Scheduled Downtime
On Tuesday 24 October 2023 @ 5pm MT the forums will be in read only mode in preparation for the downtime. On Wednesday 25 October 2023 @ 5am MT, this website will be down for maintenance and expected to return online later in the morning.
Normal Operations
The forums are back online with normal operations. If you notice any issues or errors related to the forums, please reach out to help@ucar.edu

Is there a way to see the script used to setup a CESM batch run?

djw

David Webb
New Member
This is another message about porting CESM to the NOC Anemone machine. The first test now runs to completion on the login node, but when I try for a batch run, using the main set of compute nodes, it fails in the (initial?) bootstrap section. As recommended by other users of Anemone, I am using the intel message passing system. The only output is in the cesm log file, which contains:

check_exit_codes (../../../../../src/pm/i_hydra/libhydra/demux/hydra_demux_poll.c:117): unable to run bstrap_proxy on compute002 (pid 38367, exit code 256)
poll_for_event (../../../../../src/pm/i_hydra/libhydra/demux/hydra_demux_poll.c:159): check exit codes error
HYD_dmx_poll_wait_for_proxy_event (../../../../../src/pm/i_hydra/libhydra/demux/hydra_demux_poll.c:212): poll for event error
HYD_bstrap_setup (../../../../../src/pm/i_hydra/libhydra/bstrap/src/intel/i_hydra_bstrap.c:1061): error waiting for event
HYD_print_bstrap_setup_error_message (../../../../../src/pm/i_hydra/mpiexec/intel/i_mpiexec.c:1031): error setting up the bootstrap proxies
error setting up the bootstrap proxies
Possible reasons:
1. Host is unavailable. Please check that all hosts are available.
2. Cannot launch hydra_bstrap_proxy or it crashed on one of the hosts. Make sure hydra_bstrap_proxy is available on all hosts and it has right permissions.
3. Firewall refused connection. Check that enough ports are allowed in the firewall and specify them with the I_MPI_PORT_RANGE variable.
4. slurm bootstrap cannot launch processes on remote host. You may try using -bootstrap option to select alternative launcher.
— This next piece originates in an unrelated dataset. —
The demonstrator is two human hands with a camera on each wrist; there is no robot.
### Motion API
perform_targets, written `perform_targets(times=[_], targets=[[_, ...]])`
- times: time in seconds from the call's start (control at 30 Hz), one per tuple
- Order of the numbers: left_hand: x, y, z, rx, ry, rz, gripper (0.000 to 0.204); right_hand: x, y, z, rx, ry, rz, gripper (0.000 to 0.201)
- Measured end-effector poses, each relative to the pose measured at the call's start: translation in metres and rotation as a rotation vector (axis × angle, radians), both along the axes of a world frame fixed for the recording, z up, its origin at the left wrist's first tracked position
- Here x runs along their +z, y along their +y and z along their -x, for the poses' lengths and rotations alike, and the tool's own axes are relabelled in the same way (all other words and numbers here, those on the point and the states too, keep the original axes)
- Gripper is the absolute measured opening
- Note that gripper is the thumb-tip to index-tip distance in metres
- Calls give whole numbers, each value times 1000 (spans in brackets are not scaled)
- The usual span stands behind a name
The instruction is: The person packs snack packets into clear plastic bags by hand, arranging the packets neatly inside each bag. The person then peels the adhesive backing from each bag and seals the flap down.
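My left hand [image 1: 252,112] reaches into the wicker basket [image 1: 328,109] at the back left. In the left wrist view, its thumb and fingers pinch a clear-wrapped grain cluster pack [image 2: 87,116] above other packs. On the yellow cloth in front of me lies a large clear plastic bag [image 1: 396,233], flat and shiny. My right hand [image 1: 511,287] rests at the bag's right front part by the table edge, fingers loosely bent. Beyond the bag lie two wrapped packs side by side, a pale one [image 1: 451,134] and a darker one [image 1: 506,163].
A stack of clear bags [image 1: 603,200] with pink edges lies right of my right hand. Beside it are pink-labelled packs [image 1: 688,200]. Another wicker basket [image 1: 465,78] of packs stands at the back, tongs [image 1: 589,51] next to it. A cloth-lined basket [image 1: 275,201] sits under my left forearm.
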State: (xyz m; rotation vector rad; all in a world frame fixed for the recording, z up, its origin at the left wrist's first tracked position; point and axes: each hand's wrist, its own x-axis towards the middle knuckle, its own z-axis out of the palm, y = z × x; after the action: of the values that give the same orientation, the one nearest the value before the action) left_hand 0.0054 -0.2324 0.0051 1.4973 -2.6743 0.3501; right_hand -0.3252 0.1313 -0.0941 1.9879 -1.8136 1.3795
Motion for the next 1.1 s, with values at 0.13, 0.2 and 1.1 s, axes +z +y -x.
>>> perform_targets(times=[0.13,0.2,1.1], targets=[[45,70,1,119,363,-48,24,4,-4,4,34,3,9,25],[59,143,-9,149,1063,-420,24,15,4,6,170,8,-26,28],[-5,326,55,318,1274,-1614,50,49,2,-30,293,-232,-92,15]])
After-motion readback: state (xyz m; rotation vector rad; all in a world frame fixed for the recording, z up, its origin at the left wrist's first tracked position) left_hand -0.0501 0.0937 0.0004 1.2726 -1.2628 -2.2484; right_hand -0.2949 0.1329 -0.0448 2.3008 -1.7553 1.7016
Having searched CESM and Itel forums, I suspect this is a system error.

Unfortunately the many other users of Anemone have no problems of this sort. As far as I can tell they all submit jobs using batch submission files, so their recommendations refer to to various #BATCH lines, environment variables or (and I tried it) replacing mpirun by mpiexec.hydra. For various reasons there are no professional support staff except for the installation of system updates.
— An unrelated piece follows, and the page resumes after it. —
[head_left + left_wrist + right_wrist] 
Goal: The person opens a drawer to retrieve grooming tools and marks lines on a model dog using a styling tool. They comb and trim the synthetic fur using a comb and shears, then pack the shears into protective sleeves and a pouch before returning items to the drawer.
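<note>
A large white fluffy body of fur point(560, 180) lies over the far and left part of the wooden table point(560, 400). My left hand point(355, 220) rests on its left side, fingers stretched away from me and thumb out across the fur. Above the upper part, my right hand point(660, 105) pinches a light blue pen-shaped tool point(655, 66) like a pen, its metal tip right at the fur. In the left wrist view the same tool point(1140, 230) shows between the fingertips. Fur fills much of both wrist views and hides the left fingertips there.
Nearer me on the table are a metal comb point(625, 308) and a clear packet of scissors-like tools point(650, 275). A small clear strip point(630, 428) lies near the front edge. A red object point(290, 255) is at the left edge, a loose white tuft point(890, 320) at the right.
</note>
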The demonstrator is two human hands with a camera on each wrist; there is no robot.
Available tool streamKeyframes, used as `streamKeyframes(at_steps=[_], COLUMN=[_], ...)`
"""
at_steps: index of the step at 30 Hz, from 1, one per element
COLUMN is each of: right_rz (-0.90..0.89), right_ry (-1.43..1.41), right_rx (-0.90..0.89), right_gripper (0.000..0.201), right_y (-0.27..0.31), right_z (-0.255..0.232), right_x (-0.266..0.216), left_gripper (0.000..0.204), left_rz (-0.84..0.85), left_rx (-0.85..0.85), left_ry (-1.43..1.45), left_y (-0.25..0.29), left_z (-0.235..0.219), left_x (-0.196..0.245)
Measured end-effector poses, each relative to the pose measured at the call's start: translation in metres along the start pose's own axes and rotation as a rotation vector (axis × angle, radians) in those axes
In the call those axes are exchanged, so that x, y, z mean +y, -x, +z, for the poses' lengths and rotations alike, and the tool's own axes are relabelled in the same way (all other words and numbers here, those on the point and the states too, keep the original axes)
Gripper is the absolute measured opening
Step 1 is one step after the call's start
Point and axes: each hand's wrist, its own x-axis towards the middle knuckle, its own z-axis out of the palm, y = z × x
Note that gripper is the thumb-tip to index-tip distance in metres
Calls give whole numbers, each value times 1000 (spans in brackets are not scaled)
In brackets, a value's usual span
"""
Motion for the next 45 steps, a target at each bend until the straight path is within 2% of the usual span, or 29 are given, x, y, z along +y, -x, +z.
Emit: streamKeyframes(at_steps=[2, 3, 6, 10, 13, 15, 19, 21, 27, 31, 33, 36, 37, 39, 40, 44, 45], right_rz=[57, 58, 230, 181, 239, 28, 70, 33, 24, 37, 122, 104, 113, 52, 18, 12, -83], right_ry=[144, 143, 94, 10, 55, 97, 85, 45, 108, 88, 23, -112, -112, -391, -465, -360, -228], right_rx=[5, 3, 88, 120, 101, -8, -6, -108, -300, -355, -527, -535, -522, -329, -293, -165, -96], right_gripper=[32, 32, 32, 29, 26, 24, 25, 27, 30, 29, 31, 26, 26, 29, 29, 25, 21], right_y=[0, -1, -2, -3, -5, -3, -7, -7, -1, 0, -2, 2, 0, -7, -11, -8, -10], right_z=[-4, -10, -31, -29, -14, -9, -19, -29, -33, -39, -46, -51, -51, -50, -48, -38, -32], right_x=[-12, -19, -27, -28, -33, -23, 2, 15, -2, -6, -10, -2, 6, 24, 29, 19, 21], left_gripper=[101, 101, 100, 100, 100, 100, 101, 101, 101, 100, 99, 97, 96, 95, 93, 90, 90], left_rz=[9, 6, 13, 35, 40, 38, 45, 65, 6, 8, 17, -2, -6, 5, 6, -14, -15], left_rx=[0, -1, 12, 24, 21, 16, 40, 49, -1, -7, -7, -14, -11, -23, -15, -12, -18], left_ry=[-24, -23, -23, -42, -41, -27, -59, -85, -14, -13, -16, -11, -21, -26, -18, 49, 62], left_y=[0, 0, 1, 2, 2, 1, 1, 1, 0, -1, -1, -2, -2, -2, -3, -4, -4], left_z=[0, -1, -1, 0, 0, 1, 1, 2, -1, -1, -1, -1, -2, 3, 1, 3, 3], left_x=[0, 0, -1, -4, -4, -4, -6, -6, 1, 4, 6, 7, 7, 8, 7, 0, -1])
So to run CESM, I really have to sort this out for myself. I have tried various changes to parameters in the xml files, i.e asking for verbose output, without success or further output. I have therefor had to hunt through the CIME python files, starting with barch.submit, to see if I could deduce how a job is submitted and what final set of commands is sent to sbatch - but have found the process slow, frustrating and so far without success.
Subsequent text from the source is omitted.